Events
& Issues
New Delhi, 3 January 2011
Chinese Dam In Tibet
GRAVE FOR INDIA
AND BANGLADESH
BY Col. (DR.) P.
K. VASUDEVA (Retd)
China has made plans to achieve leap-frog
development and lasting stability in the Tibet Autonomous Region in a bid to
ensure the country’s development as a whole. This was the outcome of a high
level meeting at Beijing
in January last year.
The Chinese President Hu Jintao and other senior leaders
attending the fifth meeting on the work of Tibet agreed that more efforts must
be made to greatly improve living standards of the Tibetan people along-with
ushering in ethnic unity and stability. Attaching great importance to Tibet,
President Jintao asserted that it was a pressing task in carrying out the
scientific outlook on development, building a well-off society, establishing a
national ecological protective screen and realizing sustainable development.
Senior leaders also mooted plans to develop the Tibetan-inhabited areas in Sichuan, Yunnan, Gansu and Qinghai
during the meeting.
Importantly, notwithstanding this meeting and Chinese claims over Arunachal
Pradesh, reports now state that China
has started constructing a huge dam on its side of the Brahmaputra
River, called Tsangpo
River in Tibet. The dam is reportedly being
constructed at Namcha Barwa on Tibet’s
eastern plateau.
Touted as the world's largest dam costing 1.138 bn Yuan,
with 26 turbines, it is expected to generate 40 million kilowatts per hour of
hydro-electricity, twice the output of the famous Three Gorges Dam over the
Yangtze. A consortium of five top Chinese power companies is overseeing the
project. In fact, evidence suggests that the Zangmu hydro-electrical project
was inaugurated in March 2009 and the first concrete was poured on April 2 the
same year.
There is no gainsaying, that this unpleasant development has
irked New Delhi.
Coming as it does after India
had expressed its grave concern over reports of a dam being built by China in 2006, which Beijing categorically denied. Stating the
proposal was "unnecessary, unfeasible and unscientific," and had no
Government backing, its Water Resources Minister made plain that China had no plans to divert the Brahmaputra
which flows from Tibet into India.
Undoubtedly, the Brahmaputra is very important for India and Bangladesh. Indeed, the river’s
basin with its fabulous water wealth accounts for nearly 30% of India’s total
water resources and about 40% of the country’s total hydro-power potential.
Today, however, to quell New Delhi’s fears,
Chinese engineers have reportedly suggested that the dam could provide cheap
electricity for India, Nepal and Bangladesh, and could facilitate
flood control in the Brahmaputra-Ganges basin.

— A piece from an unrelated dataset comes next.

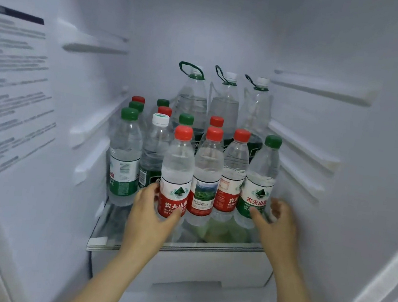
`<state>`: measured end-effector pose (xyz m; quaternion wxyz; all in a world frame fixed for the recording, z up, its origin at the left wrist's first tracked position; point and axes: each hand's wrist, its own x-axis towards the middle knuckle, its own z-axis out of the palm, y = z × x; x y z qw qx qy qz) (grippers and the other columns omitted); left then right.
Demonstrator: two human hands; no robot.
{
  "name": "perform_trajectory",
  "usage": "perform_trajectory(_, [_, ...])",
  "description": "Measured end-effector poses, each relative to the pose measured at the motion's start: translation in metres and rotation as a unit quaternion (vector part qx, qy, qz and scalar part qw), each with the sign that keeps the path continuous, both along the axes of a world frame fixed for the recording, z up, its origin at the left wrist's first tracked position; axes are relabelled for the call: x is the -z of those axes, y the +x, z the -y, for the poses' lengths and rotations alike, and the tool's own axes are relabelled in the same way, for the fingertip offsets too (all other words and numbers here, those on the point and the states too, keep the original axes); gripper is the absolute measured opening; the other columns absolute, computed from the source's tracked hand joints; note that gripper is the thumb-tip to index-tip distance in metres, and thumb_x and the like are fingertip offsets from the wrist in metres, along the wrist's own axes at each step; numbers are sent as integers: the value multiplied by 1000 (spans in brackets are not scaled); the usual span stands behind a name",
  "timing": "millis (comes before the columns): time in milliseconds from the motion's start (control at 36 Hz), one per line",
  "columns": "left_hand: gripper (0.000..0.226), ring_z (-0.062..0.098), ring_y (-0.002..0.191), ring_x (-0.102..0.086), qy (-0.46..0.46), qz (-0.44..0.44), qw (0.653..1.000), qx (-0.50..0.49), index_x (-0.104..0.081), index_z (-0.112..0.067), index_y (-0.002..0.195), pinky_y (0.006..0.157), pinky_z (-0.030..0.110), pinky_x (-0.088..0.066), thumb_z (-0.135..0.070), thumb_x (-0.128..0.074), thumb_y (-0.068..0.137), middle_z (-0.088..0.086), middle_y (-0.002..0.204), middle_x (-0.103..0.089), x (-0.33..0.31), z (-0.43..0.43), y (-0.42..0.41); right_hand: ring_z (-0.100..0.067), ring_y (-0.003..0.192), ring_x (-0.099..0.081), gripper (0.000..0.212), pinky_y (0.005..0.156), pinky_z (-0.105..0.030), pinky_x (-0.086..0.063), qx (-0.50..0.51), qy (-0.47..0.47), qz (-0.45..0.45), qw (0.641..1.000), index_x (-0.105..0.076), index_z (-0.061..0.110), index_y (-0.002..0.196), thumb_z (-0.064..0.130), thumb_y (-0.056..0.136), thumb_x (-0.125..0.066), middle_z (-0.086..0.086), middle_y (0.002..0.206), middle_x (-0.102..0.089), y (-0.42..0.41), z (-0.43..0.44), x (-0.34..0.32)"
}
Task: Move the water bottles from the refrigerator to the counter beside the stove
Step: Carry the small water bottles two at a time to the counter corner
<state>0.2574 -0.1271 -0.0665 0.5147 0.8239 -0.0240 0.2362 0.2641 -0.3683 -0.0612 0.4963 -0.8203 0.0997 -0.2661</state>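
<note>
The water bottles are all standing inside the refrigerator (pixel 367 173), crowded on its glass shelf (pixel 180 246). The counter and the stove are not in view. In the front row, the red-capped bottle (pixel 176 173) is at the left end and the green-capped bottle (pixel 259 181) at the right end, with two other small bottles (pixel 206 177) between them, so close that they appear to touch. Each bottle is upright, its long axis running from 12 to 6 o'clock. The left hand (pixel 151 213) is nearer to the red-capped bottle, which lies at about 1 o'clock from it. This hand grips the bottle low on the label, with the thumb across the front and the fingers curled round the left side. The right hand (pixel 278 221) is nearer to the green-capped bottle, which lies at about 10 o'clock from it. Its fingers are spread and loosely bent on the right side of the bottle. The thumb reaches the lower label, but I cannot tell if it really presses there, and the hand is not wrapped round the bottle. I judge that the right hand must come a little more toward 9 o'clock before it can grip. Both bottles should then come toward 6 o'clock, over the shelf edge, without knocking their neighbours. The large bottles (pixel 192 99) with green carrying loops stand at the back, at 12 o'clock.
</note>
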Motion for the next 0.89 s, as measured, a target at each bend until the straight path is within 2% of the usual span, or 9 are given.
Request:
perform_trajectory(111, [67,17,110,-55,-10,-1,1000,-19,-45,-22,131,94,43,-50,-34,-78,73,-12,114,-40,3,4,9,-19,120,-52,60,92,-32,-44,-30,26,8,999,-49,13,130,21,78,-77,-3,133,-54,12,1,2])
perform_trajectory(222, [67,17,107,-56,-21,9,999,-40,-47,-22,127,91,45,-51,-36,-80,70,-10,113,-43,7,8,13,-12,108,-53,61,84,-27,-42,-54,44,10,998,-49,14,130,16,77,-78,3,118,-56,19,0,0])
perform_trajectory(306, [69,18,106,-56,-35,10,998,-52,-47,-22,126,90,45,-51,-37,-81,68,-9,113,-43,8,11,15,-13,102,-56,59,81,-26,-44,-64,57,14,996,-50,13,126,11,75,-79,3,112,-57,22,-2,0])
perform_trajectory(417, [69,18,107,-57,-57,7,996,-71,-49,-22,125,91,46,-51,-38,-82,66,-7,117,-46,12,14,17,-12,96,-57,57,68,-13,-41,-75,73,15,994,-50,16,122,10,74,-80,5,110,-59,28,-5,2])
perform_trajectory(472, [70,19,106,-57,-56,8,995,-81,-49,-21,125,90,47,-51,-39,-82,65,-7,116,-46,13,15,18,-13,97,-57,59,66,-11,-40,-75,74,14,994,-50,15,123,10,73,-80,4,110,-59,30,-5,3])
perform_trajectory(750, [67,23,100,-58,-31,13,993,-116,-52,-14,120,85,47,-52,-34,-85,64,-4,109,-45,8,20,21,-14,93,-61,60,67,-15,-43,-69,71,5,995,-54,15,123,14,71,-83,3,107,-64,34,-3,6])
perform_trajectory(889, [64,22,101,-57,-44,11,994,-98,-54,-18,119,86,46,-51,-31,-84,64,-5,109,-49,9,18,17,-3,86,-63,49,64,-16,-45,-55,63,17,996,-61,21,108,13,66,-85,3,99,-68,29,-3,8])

Nothing could be farther from the truth. On two scores. One,
the diverted water from the river would irrigate the north-western part of China's Gobi desert in Xinjiang and Gansu and refill the dying Yellow
River now dry for much of the year. Two, as a result lower
riparian countries like India
and Bangladesh would be at China’s mercy
during the dry spell and for protection from floods during the rainy season.
Significantly, several organizations in Assam and Arunachal Pradesh have voiced grave
concern about the construction of the dam as it would jeopardize the flow of
the Brahmaputra, the lifeline of the Assam valley. Experts too have
raised fears that the dam construction might trigger devastating flood in Assam during
the rainy season and dry up the river in winter.
Further, the National Remote Sensing Agency (NRSA) recently
confirmed that construction was in full swing at Zangmu on the Chinese side of
the Brahmaputra River,
prompting New Delhi to take up the matter with Beijing at the
“political” level. In its presentation to the Committee of Secretaries (CoS)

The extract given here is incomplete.